[GOAL OF THE EXERCISE] Set down the material in full. Keep every line exactly as it is.

[INPUT DATA]
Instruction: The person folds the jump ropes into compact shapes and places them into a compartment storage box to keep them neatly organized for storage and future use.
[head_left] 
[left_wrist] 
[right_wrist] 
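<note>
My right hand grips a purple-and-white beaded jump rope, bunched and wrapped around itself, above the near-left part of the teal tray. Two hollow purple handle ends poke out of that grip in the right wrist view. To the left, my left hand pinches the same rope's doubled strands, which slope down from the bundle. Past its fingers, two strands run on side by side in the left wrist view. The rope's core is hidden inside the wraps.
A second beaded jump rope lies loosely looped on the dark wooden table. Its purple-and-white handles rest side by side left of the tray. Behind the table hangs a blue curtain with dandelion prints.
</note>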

[RESPONSE AREA]
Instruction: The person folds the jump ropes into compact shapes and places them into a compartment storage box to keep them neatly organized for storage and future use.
[head_left] 
[left_wrist] 
[right_wrist] 
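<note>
My right hand grips a purple-and-white beaded jump rope, bunched and wrapped around itself, above the near-left part of the teal tray. Two hollow purple handle ends poke out of that grip in the right wrist view. To the left, my left hand pinches the same rope's doubled strands, which slope down from the bundle. Past its fingers, two strands run on side by side in the left wrist view. The rope's core is hidden inside the wraps.
A second beaded jump rope lies loosely looped on the dark wooden table. Its purple-and-white handles rest side by side left of the tray. Behind the table hangs a blue curtain with dandelion prints.
</note>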

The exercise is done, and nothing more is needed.